### What to work on
Please state how many lines in the records below contain the word "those"; the number alone is the answer.

══ Exercise material

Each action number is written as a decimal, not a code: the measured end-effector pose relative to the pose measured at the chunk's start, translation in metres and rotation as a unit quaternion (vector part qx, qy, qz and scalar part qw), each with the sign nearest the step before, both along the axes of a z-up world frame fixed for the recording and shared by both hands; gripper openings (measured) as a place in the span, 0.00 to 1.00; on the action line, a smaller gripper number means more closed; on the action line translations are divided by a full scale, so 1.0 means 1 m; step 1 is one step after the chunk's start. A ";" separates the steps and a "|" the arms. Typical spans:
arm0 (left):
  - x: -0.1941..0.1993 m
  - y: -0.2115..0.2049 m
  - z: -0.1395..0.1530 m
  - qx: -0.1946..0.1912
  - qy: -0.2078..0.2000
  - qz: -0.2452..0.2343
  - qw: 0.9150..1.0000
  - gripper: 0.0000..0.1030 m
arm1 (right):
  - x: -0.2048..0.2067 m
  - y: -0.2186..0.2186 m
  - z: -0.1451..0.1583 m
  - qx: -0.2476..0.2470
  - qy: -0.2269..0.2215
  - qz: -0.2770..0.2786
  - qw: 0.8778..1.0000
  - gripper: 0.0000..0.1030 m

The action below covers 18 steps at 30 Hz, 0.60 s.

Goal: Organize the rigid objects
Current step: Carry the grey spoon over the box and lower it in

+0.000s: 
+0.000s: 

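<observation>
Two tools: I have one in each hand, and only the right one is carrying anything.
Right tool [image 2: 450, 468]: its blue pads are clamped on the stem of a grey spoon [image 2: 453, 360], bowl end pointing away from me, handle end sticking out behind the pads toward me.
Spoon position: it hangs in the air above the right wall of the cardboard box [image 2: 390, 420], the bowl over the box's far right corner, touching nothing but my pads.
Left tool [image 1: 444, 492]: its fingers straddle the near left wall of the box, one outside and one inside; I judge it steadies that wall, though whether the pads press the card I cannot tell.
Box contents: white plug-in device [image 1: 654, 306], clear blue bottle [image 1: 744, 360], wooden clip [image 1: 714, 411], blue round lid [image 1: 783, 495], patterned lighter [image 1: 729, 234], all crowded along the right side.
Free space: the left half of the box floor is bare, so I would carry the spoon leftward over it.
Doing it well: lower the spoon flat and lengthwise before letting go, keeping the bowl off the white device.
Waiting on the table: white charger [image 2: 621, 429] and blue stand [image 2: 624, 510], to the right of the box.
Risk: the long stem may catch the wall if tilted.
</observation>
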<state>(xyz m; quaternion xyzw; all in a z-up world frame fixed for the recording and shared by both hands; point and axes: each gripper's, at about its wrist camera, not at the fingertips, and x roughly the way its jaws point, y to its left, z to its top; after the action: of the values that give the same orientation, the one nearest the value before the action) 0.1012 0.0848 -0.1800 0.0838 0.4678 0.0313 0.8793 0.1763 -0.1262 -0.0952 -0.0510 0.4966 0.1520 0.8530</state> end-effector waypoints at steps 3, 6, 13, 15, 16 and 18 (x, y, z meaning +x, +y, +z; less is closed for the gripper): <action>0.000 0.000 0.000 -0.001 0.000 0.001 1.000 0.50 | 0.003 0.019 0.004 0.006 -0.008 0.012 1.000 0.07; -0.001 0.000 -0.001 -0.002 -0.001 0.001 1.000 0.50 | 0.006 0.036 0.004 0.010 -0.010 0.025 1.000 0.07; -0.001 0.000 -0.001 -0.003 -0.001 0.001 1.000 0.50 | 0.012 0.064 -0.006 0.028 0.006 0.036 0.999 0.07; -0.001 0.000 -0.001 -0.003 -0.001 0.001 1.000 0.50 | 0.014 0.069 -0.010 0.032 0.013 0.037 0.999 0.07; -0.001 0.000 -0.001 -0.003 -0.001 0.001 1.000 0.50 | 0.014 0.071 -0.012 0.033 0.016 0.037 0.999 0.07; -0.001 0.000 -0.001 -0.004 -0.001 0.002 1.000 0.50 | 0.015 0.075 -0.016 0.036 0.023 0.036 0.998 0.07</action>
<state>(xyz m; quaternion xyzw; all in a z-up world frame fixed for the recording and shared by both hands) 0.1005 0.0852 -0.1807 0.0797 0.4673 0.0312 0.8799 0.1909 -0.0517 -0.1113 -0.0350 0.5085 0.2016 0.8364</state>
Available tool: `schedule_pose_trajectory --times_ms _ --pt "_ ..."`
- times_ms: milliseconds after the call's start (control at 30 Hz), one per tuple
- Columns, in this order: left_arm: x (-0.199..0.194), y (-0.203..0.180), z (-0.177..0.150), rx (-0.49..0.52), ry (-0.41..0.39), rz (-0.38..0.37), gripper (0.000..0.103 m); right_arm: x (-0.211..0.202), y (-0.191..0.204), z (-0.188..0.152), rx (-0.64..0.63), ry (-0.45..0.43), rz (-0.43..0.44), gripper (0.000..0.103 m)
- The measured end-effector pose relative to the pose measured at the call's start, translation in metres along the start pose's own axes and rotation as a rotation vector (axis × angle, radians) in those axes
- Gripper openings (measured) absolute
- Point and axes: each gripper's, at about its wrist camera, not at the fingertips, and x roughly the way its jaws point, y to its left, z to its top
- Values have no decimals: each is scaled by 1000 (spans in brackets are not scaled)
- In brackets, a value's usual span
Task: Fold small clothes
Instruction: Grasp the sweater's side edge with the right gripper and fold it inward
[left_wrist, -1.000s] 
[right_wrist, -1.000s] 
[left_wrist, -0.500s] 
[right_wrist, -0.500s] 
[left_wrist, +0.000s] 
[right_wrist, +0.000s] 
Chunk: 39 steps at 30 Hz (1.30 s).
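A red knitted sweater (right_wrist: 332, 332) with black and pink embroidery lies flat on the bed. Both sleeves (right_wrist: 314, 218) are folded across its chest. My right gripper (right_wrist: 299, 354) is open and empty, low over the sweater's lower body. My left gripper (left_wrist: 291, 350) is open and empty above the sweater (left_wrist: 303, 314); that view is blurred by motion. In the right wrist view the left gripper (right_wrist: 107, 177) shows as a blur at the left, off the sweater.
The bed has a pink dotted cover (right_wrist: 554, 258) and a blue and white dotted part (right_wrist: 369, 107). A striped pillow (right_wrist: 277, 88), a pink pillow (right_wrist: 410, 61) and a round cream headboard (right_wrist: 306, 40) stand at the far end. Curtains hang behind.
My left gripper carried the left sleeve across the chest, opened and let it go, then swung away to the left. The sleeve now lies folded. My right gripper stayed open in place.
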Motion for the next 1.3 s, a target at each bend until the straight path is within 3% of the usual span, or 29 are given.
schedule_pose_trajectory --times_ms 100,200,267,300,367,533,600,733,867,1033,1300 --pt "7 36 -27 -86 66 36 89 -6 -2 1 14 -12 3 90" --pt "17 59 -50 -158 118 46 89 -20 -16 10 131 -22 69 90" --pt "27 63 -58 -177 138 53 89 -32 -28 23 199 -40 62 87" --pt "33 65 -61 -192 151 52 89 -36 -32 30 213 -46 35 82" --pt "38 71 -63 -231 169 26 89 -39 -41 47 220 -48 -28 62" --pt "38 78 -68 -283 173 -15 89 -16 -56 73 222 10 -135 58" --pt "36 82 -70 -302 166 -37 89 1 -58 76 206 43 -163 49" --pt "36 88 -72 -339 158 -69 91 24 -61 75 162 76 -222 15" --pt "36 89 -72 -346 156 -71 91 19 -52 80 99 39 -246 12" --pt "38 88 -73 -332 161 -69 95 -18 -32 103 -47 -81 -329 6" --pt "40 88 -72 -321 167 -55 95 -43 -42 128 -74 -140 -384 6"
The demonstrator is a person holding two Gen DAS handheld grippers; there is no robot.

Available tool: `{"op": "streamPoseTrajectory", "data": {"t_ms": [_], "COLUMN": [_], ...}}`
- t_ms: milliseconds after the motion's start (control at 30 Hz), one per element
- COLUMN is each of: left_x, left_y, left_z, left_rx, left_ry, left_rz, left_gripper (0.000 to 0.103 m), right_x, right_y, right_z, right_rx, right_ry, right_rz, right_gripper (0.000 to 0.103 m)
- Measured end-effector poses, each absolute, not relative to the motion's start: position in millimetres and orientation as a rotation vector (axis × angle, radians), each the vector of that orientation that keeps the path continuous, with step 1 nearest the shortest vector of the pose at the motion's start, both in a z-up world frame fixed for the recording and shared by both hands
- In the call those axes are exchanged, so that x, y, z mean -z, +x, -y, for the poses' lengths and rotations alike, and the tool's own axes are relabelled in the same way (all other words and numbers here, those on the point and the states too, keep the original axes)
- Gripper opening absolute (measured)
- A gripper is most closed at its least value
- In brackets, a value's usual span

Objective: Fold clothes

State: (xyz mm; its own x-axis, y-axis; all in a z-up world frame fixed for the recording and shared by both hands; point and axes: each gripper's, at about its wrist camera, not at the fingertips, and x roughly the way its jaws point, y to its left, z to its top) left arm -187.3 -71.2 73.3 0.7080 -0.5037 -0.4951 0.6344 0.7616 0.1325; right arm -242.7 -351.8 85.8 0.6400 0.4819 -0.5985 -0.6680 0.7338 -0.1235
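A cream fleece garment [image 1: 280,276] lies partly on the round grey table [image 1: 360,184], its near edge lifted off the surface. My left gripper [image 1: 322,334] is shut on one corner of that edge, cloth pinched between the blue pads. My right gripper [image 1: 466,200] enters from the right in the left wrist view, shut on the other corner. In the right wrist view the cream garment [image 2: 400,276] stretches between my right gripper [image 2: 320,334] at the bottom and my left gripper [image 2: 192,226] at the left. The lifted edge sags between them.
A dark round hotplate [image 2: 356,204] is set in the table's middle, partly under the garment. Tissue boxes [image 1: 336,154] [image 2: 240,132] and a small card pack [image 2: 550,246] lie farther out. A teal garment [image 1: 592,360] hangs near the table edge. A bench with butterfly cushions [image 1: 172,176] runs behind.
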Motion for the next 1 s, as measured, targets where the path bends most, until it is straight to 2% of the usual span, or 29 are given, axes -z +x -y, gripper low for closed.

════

### Response to this exercise
2